Меня, шестнадцатилетнего, священник признал достойным приступить к теологическим занятиям в семинарии соседнего города, ибо я без всяких колебаний избрал для себя стезю духовного лица, что особенно пришлось по душе моей матери, так как у нее на глазах подтверждались и сбывались тайнознаменательные прорицания Паломника, в известном смысле перекликавшиеся с необычным обетованием, которого сподобился мой отец, хотя сам я об этом тогда еще не слыхивал. Мать моя полагала, что мое священничество успокоит душу моего отца, избавив ее от вечного проклятия. Княжна беседовала теперь со мною не в своей келье, а в особом покое, предназначенном для мирских посетителей, но и она укрепляла меня в моих помыслах, высоко их оценивая и заверяя, что будет снабжать меня всеми необходимыми средствами, пока я не удостоюсь духовного звания. Хотя до города было рукой подать, так что монахи могли видеть его башни из своих келий, а иные досужие горожане предпочитали пешие прогулки вокруг да около монастыря, где местность отличалась хорошими, привлекательными видами, тем не менее разлука с моей милой матерью, с благородной госпожой, моей обожаемой благодетельницей, да и с моим добрым учителем очень меня огорчила. Кто станет спорить, что каждая пядь, отрывающая нас от наших присных, уподобляется величайшему отдалению, заставляя страдать!
В княжне чувствовалось некое странное движение души, и печаль выдавала себя дрожью голоса, на прощание увещевающего меня благословением. Я получил от нее элегантные четки и крохотный молитвенник с блистательными иллюстрациями. Кроме того, она снабдила меня рекомендательным письмом к приору монастыря капуцинов; его мне надлежало, по ее словам, посетить незамедлительно и видеть отныне в нем своего наставника и покровителя.

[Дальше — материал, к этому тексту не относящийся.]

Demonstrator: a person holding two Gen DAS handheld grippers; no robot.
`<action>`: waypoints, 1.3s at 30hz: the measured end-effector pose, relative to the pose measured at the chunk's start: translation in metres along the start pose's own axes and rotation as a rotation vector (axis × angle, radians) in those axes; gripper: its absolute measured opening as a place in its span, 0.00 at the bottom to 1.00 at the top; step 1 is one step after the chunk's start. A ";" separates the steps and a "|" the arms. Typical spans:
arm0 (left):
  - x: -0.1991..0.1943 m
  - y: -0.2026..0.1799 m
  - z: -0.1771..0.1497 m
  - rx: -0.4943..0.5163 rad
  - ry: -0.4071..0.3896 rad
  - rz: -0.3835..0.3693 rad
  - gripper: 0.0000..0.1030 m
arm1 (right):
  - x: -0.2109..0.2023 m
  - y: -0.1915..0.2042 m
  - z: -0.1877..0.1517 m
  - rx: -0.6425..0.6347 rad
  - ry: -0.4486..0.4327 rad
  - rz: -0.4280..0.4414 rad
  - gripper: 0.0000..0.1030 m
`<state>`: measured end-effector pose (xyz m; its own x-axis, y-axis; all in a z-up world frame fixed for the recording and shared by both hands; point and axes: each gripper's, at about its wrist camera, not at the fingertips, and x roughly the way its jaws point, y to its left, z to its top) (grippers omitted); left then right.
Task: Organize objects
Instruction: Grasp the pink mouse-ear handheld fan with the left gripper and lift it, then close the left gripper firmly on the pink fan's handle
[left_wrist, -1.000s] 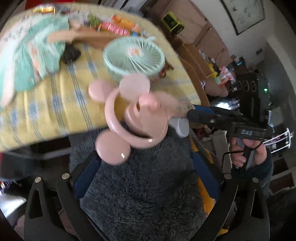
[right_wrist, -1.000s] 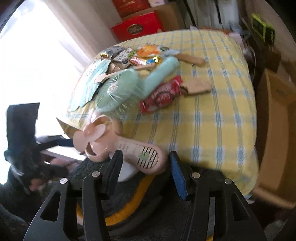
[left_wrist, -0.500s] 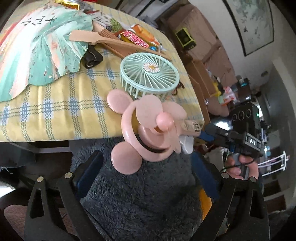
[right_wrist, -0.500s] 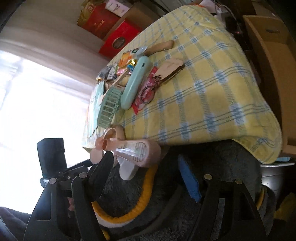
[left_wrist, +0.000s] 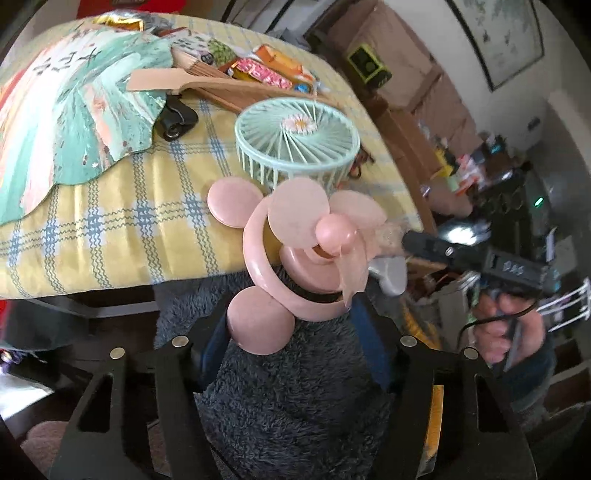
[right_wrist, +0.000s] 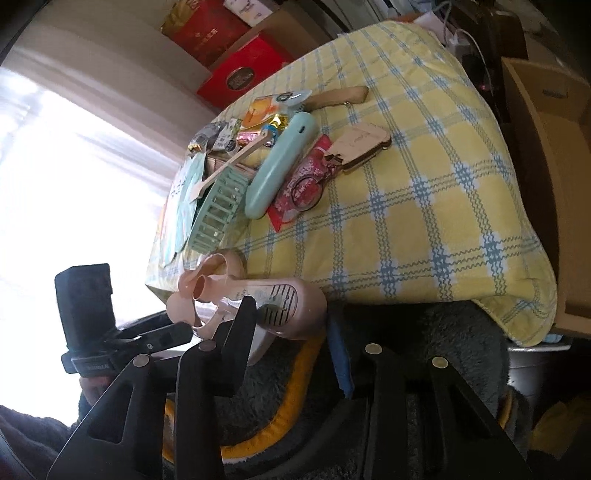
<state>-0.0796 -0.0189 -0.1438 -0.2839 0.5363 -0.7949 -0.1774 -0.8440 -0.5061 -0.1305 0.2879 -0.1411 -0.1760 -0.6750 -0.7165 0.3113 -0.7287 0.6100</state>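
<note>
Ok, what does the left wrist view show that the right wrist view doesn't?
Left wrist only: the pink fan face-on, blades and round ears; the daisy hub of the mint fan; a small black item; a framed picture. Right wrist only: the pink fan's grilled handle, the mint fan's long handle, red boxes, a wooden tag. Both: the two fans, the yellow checked cloth, the painted paper fan.

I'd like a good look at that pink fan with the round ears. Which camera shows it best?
The left wrist view: the pink fan faces the lens, showing its blades, ring and both round ears. The right wrist view shows the fan side-on, mostly its handle with the vent slots, the head edge-on and partly behind a black gripper finger.
</note>
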 end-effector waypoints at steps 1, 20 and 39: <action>0.000 -0.002 -0.003 0.014 0.007 0.011 0.59 | -0.001 0.002 -0.001 -0.015 -0.001 -0.018 0.39; -0.020 0.023 0.013 -0.085 -0.024 0.097 0.74 | 0.003 0.004 -0.002 -0.046 -0.002 -0.075 0.37; 0.002 -0.001 0.012 0.011 0.105 0.090 0.60 | 0.003 0.007 -0.004 -0.050 0.004 -0.083 0.37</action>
<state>-0.0915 -0.0173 -0.1406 -0.1992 0.4552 -0.8678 -0.1659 -0.8884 -0.4280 -0.1249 0.2812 -0.1404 -0.1999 -0.6121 -0.7651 0.3423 -0.7753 0.5308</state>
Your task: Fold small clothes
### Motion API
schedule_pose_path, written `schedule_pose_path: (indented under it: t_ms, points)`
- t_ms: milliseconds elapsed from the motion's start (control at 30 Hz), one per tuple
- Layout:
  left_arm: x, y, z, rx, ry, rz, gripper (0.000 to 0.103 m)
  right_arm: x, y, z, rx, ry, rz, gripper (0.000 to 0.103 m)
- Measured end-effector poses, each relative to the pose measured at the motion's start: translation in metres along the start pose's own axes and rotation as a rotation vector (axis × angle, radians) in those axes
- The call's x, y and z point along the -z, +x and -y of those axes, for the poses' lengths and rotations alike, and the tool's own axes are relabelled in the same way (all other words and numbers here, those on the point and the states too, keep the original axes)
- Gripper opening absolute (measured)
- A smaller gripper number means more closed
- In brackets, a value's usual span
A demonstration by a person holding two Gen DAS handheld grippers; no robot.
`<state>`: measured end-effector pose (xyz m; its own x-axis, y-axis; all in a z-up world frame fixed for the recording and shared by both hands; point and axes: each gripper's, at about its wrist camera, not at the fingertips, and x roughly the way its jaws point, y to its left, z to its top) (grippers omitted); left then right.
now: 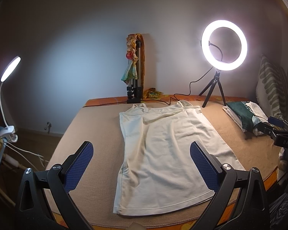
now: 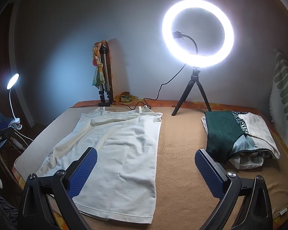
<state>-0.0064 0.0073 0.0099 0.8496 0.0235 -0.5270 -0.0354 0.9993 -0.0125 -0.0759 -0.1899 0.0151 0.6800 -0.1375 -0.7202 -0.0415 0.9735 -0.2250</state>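
Both tongs (image 1: 141, 154) (image 2: 146, 162) wide open, empty, above camisole (image 1: 163, 153)

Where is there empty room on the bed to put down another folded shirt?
The widest bare patch is the tan blanket between the white top and the folded pile. A narrower strip runs along the top's other side. The back edge is crowded: the ring light's tripod, its cable and a folded tripod.

A home bedroom, probably: a bed (image 2: 182, 172) under a tan blanket, a striped pillow (image 2: 284, 99) against the wall, folded clothes (image 2: 238, 134), and a ring light (image 2: 197, 33).
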Motion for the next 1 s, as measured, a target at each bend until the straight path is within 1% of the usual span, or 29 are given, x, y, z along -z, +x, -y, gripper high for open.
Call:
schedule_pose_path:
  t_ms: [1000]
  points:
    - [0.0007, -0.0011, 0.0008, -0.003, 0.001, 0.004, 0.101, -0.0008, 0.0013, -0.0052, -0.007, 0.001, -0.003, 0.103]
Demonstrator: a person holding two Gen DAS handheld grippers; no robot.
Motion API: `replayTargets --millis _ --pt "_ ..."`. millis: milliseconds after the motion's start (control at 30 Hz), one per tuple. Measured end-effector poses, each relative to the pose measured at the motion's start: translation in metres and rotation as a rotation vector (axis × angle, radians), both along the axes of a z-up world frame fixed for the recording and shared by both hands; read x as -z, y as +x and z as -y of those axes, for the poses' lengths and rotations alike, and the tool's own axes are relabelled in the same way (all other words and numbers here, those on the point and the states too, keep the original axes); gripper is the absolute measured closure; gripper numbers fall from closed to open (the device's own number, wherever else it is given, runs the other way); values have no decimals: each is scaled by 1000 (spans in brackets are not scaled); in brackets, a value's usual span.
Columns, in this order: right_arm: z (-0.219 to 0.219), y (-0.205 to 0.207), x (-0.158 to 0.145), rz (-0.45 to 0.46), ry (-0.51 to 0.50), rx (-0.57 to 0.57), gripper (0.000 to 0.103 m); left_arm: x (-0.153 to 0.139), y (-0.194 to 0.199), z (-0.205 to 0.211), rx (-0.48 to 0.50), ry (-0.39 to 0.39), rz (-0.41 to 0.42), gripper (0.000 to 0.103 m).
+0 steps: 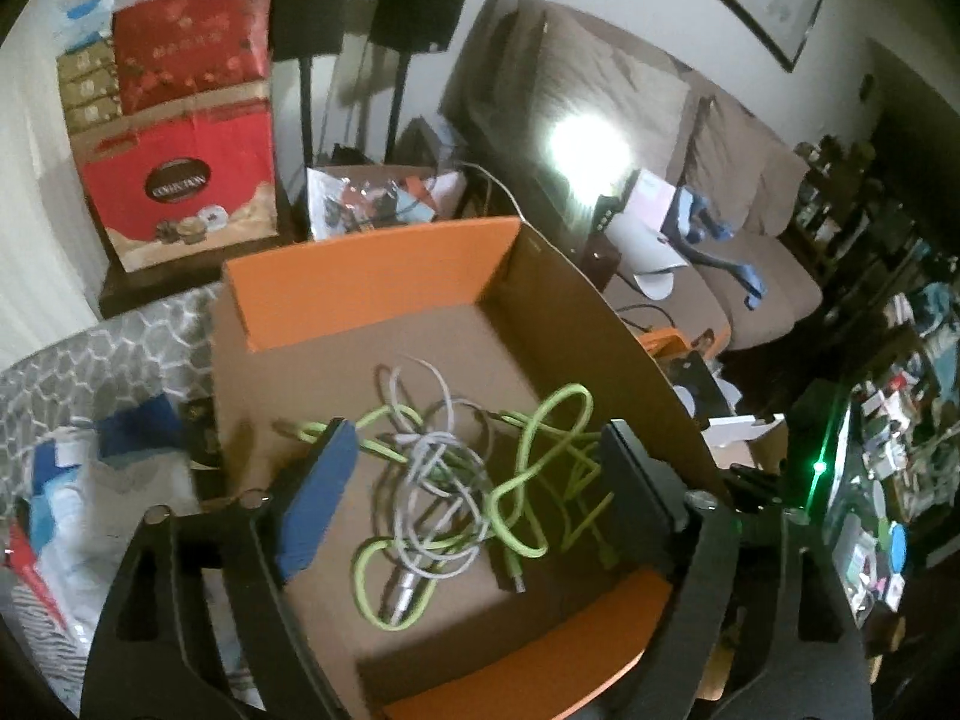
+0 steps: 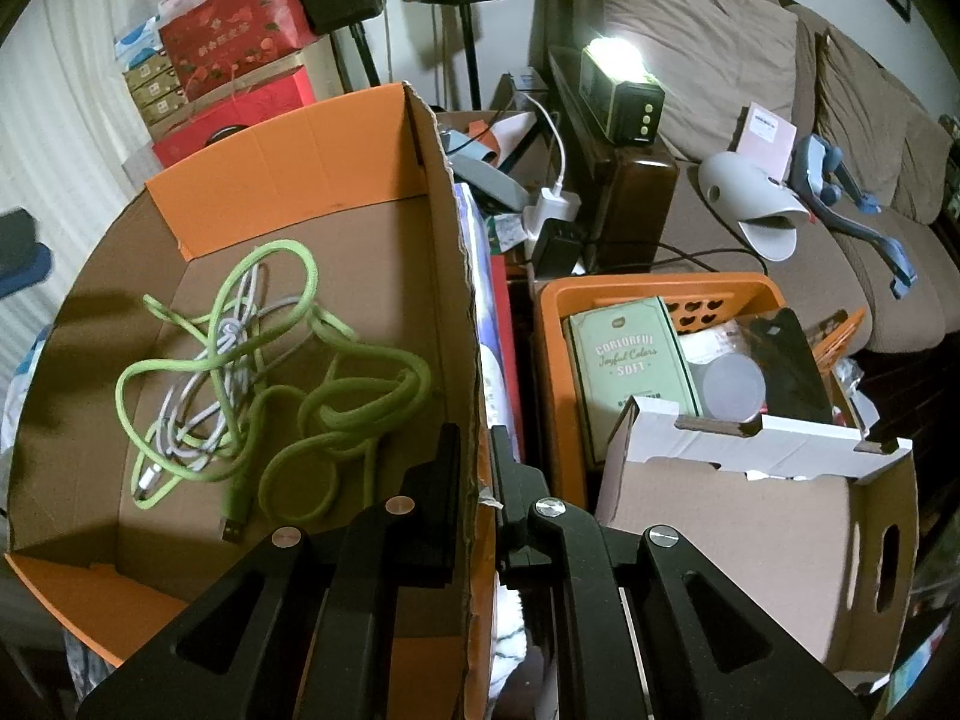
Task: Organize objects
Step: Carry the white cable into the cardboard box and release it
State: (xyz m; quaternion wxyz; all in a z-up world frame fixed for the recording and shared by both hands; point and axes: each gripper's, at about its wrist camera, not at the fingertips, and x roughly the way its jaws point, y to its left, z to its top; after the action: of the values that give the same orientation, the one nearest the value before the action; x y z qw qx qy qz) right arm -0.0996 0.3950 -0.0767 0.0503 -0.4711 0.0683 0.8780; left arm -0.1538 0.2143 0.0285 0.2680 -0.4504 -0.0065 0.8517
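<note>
An open cardboard box [image 1: 558, 306] with orange flaps holds a tangle of cables on its floor: a lime green cable [image 1: 540, 420] wound together with a thin white cable [image 1: 432, 468]. My left gripper [image 1: 474, 429] hangs over the box above the tangle, open wide, with nothing pressed between its blue pad [image 1: 312, 498] and its black finger. In the right wrist view the same green cable [image 2: 354, 402] and white cable [image 2: 198, 396] lie loose in the box. My right gripper [image 2: 474, 433] is shut on the box's right wall [image 2: 456, 240], one finger on each side of it.
Right of the box stand an orange plastic basket [image 2: 660, 288] holding a green carton [image 2: 630, 360], and a white-edged cardboard box [image 2: 750, 516]. A brown sofa [image 2: 720, 48], a lit lamp [image 2: 612, 60], stacked red gift bags [image 1: 192, 138] and speaker stands crowd the back.
</note>
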Motion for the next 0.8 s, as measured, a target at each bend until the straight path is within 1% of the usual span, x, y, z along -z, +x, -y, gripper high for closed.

Право же, нелегко мне назвать местоположение более привлекательное, нежели то, которое занимал подгородный монастырь капуцинов. Казалось, нет ничего краше этого восхитительного сада, откуда виднелись горы, а его протяженные аллеи, ведя от одного пышного насаждения к другому, открывали на каждом шагу новые совершенства и утехи.
Где, как не в этом саду, предстал мне приор Леонардус, когда я впервые посетил монастырь, дабы вручить ему рекомендательное письмо настоятельницы!
Благожелательный по натуре, приор обласкал меня от души, прочитав письмо, и расточил столько похвал благородной госпоже, которую знавал еще в прошедшие годы в Риме, что я просто не мог устоять перед ним.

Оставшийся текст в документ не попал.